Chapter 9 -

Jerks of unlimited proportions.

Disclaimer : I do not own Katekyo Hitman Reborn in any way,shape or form.

I do,however,own my character.


Boredom. Endless boredom. Except for schoolwork,and physical work,and the occasional play with Tsuna,there was nothing else. No phone,no computer,no internet to stimulate my endlessly wandering mind. No chess,or go,or reversi,or anything without requiring resources,or just my own mind to rememeber which stone was where,which chess piece was on which board area,or answers to what I wanted to know. Endless memorisation with the japanese language,and everything else.

It was so frustrating that my communication skills were not going as well as I liked(In my head anyways)-knowing the meaning but not the word. It make me want to stomp and thrash the room I was in,which was starting to feel like a cage that confined me everyday from being free,unfettered as the wind-to do things I once was able to in-

Shaking my head,I reviewed the visions I've seen so far.

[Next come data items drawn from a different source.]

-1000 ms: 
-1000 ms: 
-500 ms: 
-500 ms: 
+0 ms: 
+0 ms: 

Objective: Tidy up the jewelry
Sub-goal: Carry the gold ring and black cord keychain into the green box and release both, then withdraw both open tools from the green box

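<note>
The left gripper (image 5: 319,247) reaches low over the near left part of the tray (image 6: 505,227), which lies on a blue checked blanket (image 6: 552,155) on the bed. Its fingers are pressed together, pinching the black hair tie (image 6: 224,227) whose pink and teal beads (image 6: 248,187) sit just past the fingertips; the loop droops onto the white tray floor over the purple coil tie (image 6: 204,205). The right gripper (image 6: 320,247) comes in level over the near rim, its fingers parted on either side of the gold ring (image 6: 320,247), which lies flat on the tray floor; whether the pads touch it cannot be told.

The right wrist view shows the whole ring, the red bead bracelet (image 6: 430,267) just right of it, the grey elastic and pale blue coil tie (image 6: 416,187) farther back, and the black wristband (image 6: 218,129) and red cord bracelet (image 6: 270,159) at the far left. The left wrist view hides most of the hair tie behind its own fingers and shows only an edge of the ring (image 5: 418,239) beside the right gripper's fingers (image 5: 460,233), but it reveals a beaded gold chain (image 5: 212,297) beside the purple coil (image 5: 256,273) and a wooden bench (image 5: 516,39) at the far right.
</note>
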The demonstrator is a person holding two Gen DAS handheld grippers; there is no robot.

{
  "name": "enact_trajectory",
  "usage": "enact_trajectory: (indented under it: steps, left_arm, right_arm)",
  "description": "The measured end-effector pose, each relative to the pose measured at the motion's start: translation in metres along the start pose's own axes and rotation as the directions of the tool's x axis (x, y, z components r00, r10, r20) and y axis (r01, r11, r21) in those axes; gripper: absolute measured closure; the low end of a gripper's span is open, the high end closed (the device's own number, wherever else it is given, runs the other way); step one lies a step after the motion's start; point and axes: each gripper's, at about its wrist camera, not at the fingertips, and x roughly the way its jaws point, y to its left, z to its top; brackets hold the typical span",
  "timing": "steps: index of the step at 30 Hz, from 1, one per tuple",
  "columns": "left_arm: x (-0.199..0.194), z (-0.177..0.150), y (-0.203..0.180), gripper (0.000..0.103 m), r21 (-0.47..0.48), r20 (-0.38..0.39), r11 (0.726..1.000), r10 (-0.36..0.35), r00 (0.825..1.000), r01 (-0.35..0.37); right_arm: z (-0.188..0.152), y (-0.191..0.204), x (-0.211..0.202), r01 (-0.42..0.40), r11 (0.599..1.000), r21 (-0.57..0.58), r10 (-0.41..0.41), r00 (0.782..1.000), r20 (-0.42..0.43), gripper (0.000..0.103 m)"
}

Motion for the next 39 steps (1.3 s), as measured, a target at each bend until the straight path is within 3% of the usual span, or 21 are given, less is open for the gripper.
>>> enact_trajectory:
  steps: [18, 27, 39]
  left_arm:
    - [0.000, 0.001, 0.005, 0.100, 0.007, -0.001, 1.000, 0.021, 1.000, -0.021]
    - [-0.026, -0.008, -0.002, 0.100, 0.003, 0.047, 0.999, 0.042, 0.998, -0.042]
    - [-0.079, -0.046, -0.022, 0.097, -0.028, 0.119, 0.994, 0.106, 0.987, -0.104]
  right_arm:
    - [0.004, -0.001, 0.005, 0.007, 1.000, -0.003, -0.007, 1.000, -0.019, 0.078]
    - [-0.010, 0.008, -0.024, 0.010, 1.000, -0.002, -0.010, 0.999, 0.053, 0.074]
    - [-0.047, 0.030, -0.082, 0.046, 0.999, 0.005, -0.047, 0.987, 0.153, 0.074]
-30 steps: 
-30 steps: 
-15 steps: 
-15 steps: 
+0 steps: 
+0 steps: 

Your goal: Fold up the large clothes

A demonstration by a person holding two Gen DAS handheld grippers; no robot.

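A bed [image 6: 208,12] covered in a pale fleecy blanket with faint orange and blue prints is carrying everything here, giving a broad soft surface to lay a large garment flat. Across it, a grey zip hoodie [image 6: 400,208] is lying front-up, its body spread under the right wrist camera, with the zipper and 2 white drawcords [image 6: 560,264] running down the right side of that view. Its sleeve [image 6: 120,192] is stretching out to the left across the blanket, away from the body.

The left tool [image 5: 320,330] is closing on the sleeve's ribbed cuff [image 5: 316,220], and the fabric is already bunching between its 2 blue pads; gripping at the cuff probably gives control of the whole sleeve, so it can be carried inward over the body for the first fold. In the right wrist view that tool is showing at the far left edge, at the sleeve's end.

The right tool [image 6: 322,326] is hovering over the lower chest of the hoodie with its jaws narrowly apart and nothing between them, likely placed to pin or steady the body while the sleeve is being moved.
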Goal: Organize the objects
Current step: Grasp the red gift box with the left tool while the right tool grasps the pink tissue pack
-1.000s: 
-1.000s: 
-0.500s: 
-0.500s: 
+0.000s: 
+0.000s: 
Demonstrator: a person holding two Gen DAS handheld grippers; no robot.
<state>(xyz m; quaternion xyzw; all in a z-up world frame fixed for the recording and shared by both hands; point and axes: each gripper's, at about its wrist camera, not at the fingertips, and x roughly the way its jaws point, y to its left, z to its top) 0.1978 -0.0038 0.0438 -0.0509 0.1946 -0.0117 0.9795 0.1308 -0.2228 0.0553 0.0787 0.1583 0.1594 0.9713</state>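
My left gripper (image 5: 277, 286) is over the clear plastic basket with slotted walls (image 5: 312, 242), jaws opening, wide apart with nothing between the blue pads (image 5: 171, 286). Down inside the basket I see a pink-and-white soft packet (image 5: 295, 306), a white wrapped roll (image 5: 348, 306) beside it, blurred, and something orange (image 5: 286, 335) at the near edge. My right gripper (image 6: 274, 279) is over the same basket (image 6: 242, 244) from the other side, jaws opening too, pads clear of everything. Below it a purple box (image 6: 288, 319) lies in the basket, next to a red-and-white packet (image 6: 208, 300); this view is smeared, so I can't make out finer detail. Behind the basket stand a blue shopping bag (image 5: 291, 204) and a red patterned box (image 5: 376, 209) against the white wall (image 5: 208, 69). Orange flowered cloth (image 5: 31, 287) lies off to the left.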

Each and every one of them as clear as mirrors would be,each scene in my head replaying for me as I wished,a TV with a controller I could control. Many of the kids in the orphanage so far had actually died to random weapons. Like swords,guns,and other unrecognisable weapons. Some lived a good and plentiful life,and they were mostly the useless ones. So its safe to say that if I followed their footsteps,the same future would await me.

The only scenes that had me in it was Tsuna's-and it was a very short list,that even the amount of times he became a psychopath was longer than it. Yeah,a psychopathic Tsuna. It was scary to behold.

I mean,look at the kid right now. Brown hair,brown eyes,and the cutest face you would ever see in your life. And that you know him to be this little ball of energy,who's shy at times but jumps around holding your hand and asking things like the curious kid he is. Then imagine this kid slicing through someone's throat with a bloodied knife,eyes shadowed behind his bangs in the darkened sunlight and smiling whilst muttering about the vital spots of his own species and just how vulnerable they were.

Thankfully it needed more triggers than just bullying and neglect. Not to shortchange their harmfulness but really,even the most sane of people would not have made it out mentally unscathed from what Tsuna suffered in that world. Its to the point where what mukuro went through seemed tame in comparison.

If it was a fanfic,it would have been hilarious to see mukuro in the face of tsuna's psychopathicness. Last I checked,mukuro in that world had slinked back into the shadows,terrified of the brunet and vowing to not bother with that particular mafia don. Espescially when he'd had done what he went through on the assassin.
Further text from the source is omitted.